Yesterday, I went on a mountain bike ride by myself at a place called "Johnny Behind the Rocks". Don't ask what Johnny was doing behind the rocks. I don't think I want to know. Anyway, it's a neat red rock canyon about 15 miles from Lander with good views of the Wind River Mountains. Beautiful for mountain biking. A couple miles in on the trail, I realized it's also excellent habitat for mountain lions, which are plentiful in the Lander area. Then I remembered my coworker telling me how he was being watched by a mountain lion a few years earlier while biking on the same trail. This made me quite aware of how dangerous recreation can be in Wyoming. Thankfully, I made in back to my Jeep with only encountering 3 chocolate labs and their owner. I did manage to scrape up my leg after getting cocky while riding down one of the rocky slopes. I guess I'm not as good of a rock jumper as I thought I was.

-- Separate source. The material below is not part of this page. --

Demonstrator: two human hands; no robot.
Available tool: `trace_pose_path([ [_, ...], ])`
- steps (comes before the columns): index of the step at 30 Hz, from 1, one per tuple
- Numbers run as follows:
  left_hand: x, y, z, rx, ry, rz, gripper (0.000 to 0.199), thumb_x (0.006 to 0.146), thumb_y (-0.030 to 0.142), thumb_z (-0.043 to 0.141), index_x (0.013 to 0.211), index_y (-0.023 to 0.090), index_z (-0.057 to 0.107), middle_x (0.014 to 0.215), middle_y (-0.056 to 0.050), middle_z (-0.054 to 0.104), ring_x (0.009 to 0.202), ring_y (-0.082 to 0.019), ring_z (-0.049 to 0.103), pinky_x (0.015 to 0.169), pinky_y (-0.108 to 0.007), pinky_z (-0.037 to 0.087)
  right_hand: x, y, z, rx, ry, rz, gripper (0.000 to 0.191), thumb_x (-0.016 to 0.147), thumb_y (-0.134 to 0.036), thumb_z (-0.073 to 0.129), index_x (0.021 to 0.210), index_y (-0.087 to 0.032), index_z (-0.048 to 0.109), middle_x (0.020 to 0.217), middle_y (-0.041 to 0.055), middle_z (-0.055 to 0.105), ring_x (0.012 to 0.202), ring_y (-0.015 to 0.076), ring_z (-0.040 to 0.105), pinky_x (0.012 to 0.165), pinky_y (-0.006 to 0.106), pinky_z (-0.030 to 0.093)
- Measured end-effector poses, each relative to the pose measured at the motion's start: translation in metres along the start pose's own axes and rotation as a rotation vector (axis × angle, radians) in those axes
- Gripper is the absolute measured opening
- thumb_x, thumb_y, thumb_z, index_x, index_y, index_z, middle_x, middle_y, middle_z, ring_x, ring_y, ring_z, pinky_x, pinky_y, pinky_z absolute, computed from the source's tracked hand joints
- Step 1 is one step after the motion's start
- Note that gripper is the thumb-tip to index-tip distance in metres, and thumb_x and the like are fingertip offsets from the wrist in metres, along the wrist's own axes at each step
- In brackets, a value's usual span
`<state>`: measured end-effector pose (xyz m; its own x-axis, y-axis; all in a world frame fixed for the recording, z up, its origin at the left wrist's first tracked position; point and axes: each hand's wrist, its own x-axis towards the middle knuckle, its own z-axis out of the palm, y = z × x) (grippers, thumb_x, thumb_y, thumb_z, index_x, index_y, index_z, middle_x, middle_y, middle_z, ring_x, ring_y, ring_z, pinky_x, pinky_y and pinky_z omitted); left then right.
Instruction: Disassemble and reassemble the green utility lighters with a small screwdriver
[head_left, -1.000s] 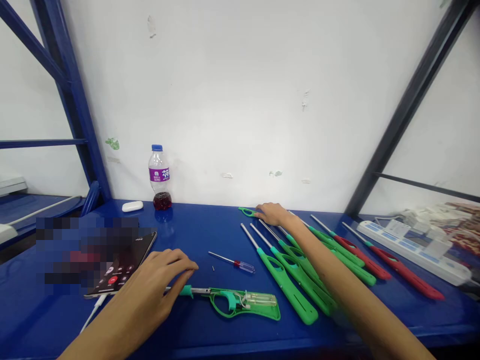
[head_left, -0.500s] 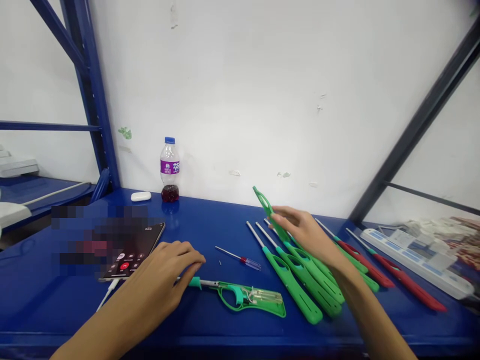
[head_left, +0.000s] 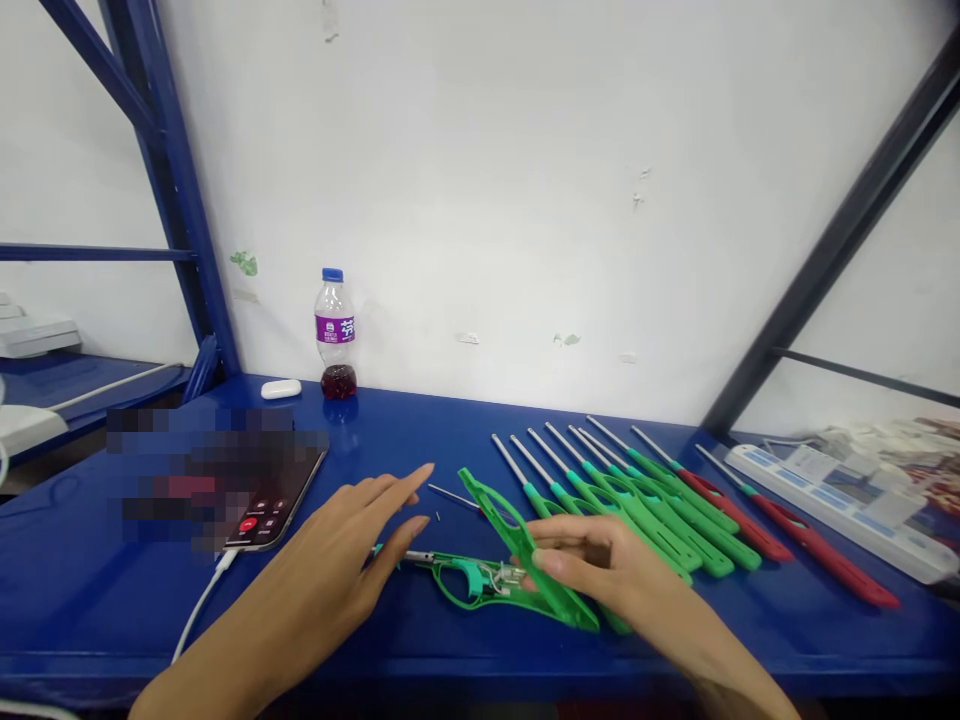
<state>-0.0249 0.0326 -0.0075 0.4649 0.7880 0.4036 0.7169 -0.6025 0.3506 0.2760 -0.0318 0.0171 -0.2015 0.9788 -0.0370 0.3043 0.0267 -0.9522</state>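
In my right hand [head_left: 611, 570] is a green half-shell of a stick lighter's handle [head_left: 491, 512], pinched between thumb and fingers and tilted above the table. Below it lies an opened green lighter [head_left: 474, 578], its trigger and inner parts exposed; the shell hides part of its handle end. My left hand [head_left: 337, 545] hovers by the opened lighter's nozzle, thumb and fingers apart, with nothing visible in it. Behind them a screwdriver [head_left: 448, 493] shows its thin shaft, its handle mostly covered by the shell. A tiny metal piece [head_left: 438, 516] lies beside the shaft.
Several green lighters [head_left: 660, 525] lie in a row at right, followed by two red lighters [head_left: 821, 550] and a white power strip [head_left: 840, 510]. At left are a phone [head_left: 281, 510] with a white cable [head_left: 196, 610], a white case [head_left: 281, 389] and a drink bottle [head_left: 334, 335].
My right hand has brought the green half-shell left and down from over the lighter row to above the opened lighter. My left hand's fingers have spread apart.
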Motion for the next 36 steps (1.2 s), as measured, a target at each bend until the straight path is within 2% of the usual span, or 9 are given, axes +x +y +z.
trace_pose_path([
  [2, -0.001, 0.005, -0.001, -0.034, -0.022, -0.003, 0.055, 0.11, 0.055, 0.037, 0.162, 0.04, 0.036, 0.145, -0.002, 0.067, 0.135, -0.029, 0.063, 0.111, -0.054, 0.053, 0.0, 0.003, 0.002, -0.3, 0.081, -0.112, 0.032, 0.098, -0.047, 0.075, 0.122, -0.027, 0.079, 0.112, 0.0054, 0.079, 0.106, 0.0311, 0.074, 0.093, 0.04, 0.058],
  [5, -0.001, 0.01, -0.002, -0.053, -0.041, 0.049, 0.047, 0.11, 0.048, 0.041, 0.157, 0.04, 0.046, 0.148, -0.001, 0.065, 0.138, -0.027, 0.06, 0.11, -0.047, 0.055, -0.001, 0.004, 0.008, -0.701, 0.093, -0.268, 0.024, 0.103, -0.034, 0.072, 0.126, -0.03, 0.077, 0.124, 0.0025, 0.076, 0.111, 0.0306, 0.072, 0.096, 0.04, 0.056],
  [8, 0.0, 0.01, 0.001, -0.084, -0.09, 0.089, 0.038, 0.109, 0.04, 0.047, 0.143, 0.037, 0.063, 0.136, -0.001, 0.07, 0.126, -0.024, 0.066, 0.106, -0.042, 0.057, -0.003, 0.001, 0.018, -0.866, 0.016, -0.307, 0.025, 0.104, -0.03, 0.071, 0.129, -0.028, 0.075, 0.125, 0.0015, 0.075, 0.107, 0.0282, 0.073, 0.094, 0.038, 0.057],
  [11, 0.002, 0.01, 0.004, -0.123, -0.141, 0.09, 0.032, 0.108, 0.033, 0.05, 0.133, 0.034, 0.07, 0.126, -0.001, 0.072, 0.117, -0.022, 0.068, 0.108, -0.041, 0.054, -0.002, 0.001, 0.024, -0.951, 0.007, -0.299, 0.026, 0.104, -0.026, 0.071, 0.13, -0.025, 0.074, 0.123, 0.002, 0.075, 0.106, 0.0281, 0.073, 0.092, 0.038, 0.058],
  [15, 0.005, 0.009, 0.006, -0.121, -0.212, 0.07, 0.027, 0.105, 0.024, 0.053, 0.119, 0.03, 0.075, 0.12, -0.002, 0.072, 0.112, -0.022, 0.068, 0.105, -0.041, 0.052, 0.001, 0.004, 0.024, -0.979, -0.01, -0.277, 0.025, 0.104, -0.027, 0.072, 0.129, -0.024, 0.075, 0.121, 0.0023, 0.076, 0.102, 0.0281, 0.074, 0.09, 0.037, 0.058],
  [19, 0.006, 0.007, 0.01, -0.098, -0.269, 0.056, 0.025, 0.105, 0.023, 0.053, 0.112, 0.028, 0.077, 0.112, -0.003, 0.073, 0.105, -0.023, 0.068, 0.098, -0.039, 0.053, 0.003, 0.005, 0.024, -0.937, -0.011, -0.287, 0.024, 0.105, -0.028, 0.07, 0.128, -0.026, 0.075, 0.121, 0.0005, 0.076, 0.1, 0.0264, 0.074, 0.091, 0.036, 0.057],
  [28, 0.01, 0.003, 0.013, -0.068, -0.295, 0.059, 0.027, 0.102, 0.016, 0.054, 0.104, 0.026, 0.079, 0.107, -0.003, 0.073, 0.097, -0.022, 0.068, 0.089, -0.035, 0.052, 0.004, 0.01, 0.027, -0.928, 0.002, -0.315, 0.023, 0.103, -0.03, 0.073, 0.126, -0.026, 0.076, 0.12, 0.0003, 0.076, 0.102, 0.026, 0.074, 0.091, 0.035, 0.056],
  [32, 0.01, 0.007, 0.013, -0.062, -0.296, 0.057, 0.029, 0.102, 0.016, 0.05, 0.099, 0.024, 0.078, 0.104, -0.004, 0.073, 0.094, -0.022, 0.068, 0.085, -0.034, 0.052, 0.004, 0.014, 0.028, -0.904, 0.022, -0.332, 0.015, 0.102, -0.028, 0.074, 0.117, -0.028, 0.079, 0.119, -0.0005, 0.076, 0.102, 0.0265, 0.074, 0.087, 0.034, 0.056],
  [36, 0.01, 0.01, 0.015, -0.052, -0.286, 0.067, 0.034, 0.101, 0.014, 0.046, 0.095, 0.023, 0.078, 0.102, -0.005, 0.073, 0.093, -0.022, 0.067, 0.084, -0.035, 0.051, 0.004, 0.014, 0.03, -0.858, 0.035, -0.334, 0.01, 0.103, -0.026, 0.073, 0.11, -0.03, 0.08, 0.117, -0.0025, 0.075, 0.099, 0.0234, 0.074, 0.082, 0.031, 0.053],
])
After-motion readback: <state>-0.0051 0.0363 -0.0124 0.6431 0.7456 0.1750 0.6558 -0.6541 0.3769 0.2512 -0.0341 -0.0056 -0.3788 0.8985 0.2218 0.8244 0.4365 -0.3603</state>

This week, I and my boss will travel to an area that poses the greatest wildlife risk, grizzly bear country. There have been a number of grizzly encounters in this particular area in the past few weeks, so we will be extra cautious, carrying two cans of bear spray. I have to admit, I would love to see a grizzly bear in the wild, but I would rather it be from the safety of our large truck.

Abundant wildlife is one of the many reasons I love living in Wyoming. It certainly makes one appreciate sharing the land with these critters, dangerous or not. I've certainly learned one thing. The rattle of a rattlesnake will send shivers up your spine, and that sound will forever be engrained in your memory.

Friday, September 03, 2004

Blog? Is that some sort of disease?

Hi everyone. Well, this is my first foray into blogging. I got the idea from my stepbrother, who writes some really interesting stuff on his. I can't promise that mine will be all that interesting, but I hope to at least keep people informed on the "Life of Chad". I don't really consider myself a writer, but this isn't exactly the New York Times. And what better way to inform the world of the exciting life I lead? Well, as exciting as a small, Wyoming town will allow anyway. Exciting around here usually consists of gambling on when the first snow will hit or seeing someone you know down at the Lander Bar. But to be honest, that's exactly how I want it. You could say that life slows down in Lander. There's really not much to worry about here. A traffic jam consists of about two blocks worth of cars. Going to the big city means driving a half hour to the Super Walmart in Riverton. Directions are given using the Lander Bar as a reference point. However, interesting stories can develop from just about anything. Hopefully, I'll be able to bring some enjoyment to you readers from the perspective of a newly annointed "small-town boy". For now, it's Friday afternoon, and I think I'll go have a beer at the Lander Bar. Maybe I'll see someone I know.